Il y’a quelques semaines, elle (qu’on nommera … Catheline, c’est joli comme prénom) était venu au travail avec la mine d’une déterrée. Elle pleurait, dans les couloirs rouges, cachée derrière son déguisement violet quotidien. Mais elle s’efforçait de s’affairer aux besognes du jour, chaque jour, avec une rigueur devenue besoin, une sorte de fil conducteur … pour continuer à avancer.  Elle m’avouera, comme à qui lui demande, que son mari l’a quitté. Du jour au lendemain. Comme ça. Sans prémices de dégradation relationnelle (hormis quelques de dépressions dont l’origine restait inconnue par Catheline. Le psy a dû honorer le secret médical). Bref, il la quitte quand même. Dieu du ciel, quelle nouvelle !! Un tonnerre qui vient déranger la quiétude du ciel apaisé d’une quarantaine bien entamée et d’une maternité deux fois renouvelée …. La solitude après le couple, ça doit être dur … Et le reste aussi.

L’épouse a bien sûr  demandé au futur ex (qu’on nommera Edouard, c’est pas mal comme prénom) de rester, sans succès.  C’est qu’il voulait vraiment partir. Depuis, les avocats s’y s’en  mêlé, c’est que c’était vraiment irréversible.

Les anciens amoureux, amants, parents étaient redevenus de simples adultes au pied d’un divorce certain. L’homme expliquera à son ex, bien plus tard, une fois l’orage passé, qu’il l’a quitté pour un autre amour, celui qu’il porte à un homme (qu’on nommera Hugo, c’est bien comme prénom) … Edouard et Hugo se voyaient depuis des mois déjà ...  Au grand désespoir d’Edouard, le nouvel amant ne cherchait qu’une amourette. Le caractère volage d’Hugo était-il la cause des dépressions ? Le « coming outer » cassait-il parce qu’il était incompris ? Rejeté ? Pas à sa place, en tous les cas? Comment Edouard s’en sortira-t-il ? Catheline n’a que le choix de s’en sortir. Les enfants ne savent rien. Ils apprendront le secret quand ils ne seront plus candides. De la bouche de leur père certainement … Un jour.

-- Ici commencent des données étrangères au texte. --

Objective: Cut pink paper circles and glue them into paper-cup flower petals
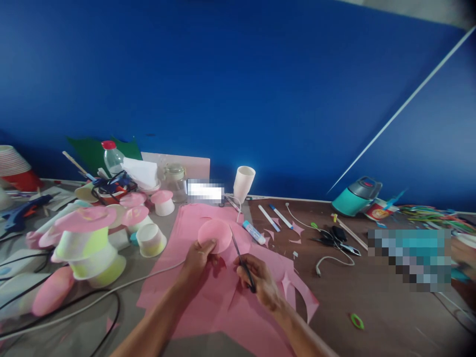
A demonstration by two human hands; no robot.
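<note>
My left hand (pixel 199 258) pinches the lower edge of a round pink paper disc (pixel 215 233), thumb on top. In my right hand (pixel 256 277) is a pair of scissors (pixel 243 270) with dark handles, its blades pointing up beside the disc's right edge. Whether the blades touch the paper I cannot tell. Beneath both hands spread pink paper sheets (pixel 201 317), with cut pieces and curved offcuts lying at their right side. A glue stick (pixel 254 233) rests just beyond the scissors' tip.
Paper cups with pink discs (pixel 85 218) crowd the left side, crossed by cables (pixel 111 290). A white tumbler (pixel 243 181) and a glass jar (pixel 175 181) stand by the blue wall. To the right are markers (pixel 268 218), a white cable (pixel 334 258) and a teal flask (pixel 355 198).
</note>
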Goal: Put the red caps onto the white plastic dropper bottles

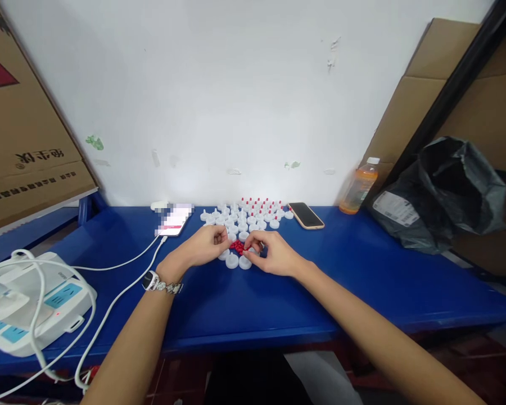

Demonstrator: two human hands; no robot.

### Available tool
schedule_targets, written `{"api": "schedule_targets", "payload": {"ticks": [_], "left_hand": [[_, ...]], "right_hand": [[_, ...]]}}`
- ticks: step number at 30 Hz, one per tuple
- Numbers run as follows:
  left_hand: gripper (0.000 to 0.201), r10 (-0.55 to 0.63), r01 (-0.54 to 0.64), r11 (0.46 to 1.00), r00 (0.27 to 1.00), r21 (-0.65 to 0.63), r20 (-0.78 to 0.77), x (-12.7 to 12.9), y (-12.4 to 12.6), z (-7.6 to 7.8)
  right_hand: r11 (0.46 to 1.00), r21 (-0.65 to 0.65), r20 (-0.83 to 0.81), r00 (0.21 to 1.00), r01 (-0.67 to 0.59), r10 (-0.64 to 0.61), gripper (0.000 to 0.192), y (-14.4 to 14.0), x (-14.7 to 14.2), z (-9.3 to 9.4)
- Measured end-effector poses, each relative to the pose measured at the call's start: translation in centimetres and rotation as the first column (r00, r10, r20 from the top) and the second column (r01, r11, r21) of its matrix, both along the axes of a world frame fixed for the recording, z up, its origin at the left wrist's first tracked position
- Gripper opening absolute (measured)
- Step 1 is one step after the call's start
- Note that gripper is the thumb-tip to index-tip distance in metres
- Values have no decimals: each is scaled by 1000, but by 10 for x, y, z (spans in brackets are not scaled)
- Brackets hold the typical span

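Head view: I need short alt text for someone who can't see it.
Two bare hands, left hand and right hand, meet over a small pile of red tips among white plastic caps on a blue table. Two phones, a bottle and a power strip sit around them.

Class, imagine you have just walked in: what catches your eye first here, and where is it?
Both hands, left hand and right hand, meet over a small pile of red pieces mid-table. Behind them, rows of white caps, some red-tipped, stand on the blue table. A black bag slumps at far right.
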State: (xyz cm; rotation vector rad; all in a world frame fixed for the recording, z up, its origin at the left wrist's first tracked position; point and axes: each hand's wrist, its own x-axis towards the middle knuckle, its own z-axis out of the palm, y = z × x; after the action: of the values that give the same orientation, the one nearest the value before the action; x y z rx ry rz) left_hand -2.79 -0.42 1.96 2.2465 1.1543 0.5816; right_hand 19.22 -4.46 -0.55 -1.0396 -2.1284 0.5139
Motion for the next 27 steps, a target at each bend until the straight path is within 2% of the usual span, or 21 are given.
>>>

Le tout était dit, ou presque (quelques histoires de sérologies à vérifier … Un étranger était rentré dans la bergerie). Presque tout reste à faire pour l’un et l’autre et les autres. Tout un chacun, sur sa propre route, portera son chagrin sur son dos. Tout un chacun, sur sa propre route, cicatrisera ses plaies comme il peut.

Conclusion ? Y’en a-t-il seulement une ? Ou même plusieurs ? Après quelques minutes de réflexion, un Mc Chicken et quelques potatoes plus loin, des minutes de réflexion au creux de la nuit, 24h plutard, ma pensée bifurque vers Freddy Mercury, le moustachu pas si occidental que ça … Puis nada, pas de conclusion en vue. Finalement le silence sied tout aussi bien à la situation, tellement il y'a de choses à dire dans tous les sens.

DNR

Le beau Farrokh Bulsar, l'indo-persan-britanique, tout ce qu'il y'a d'oriental.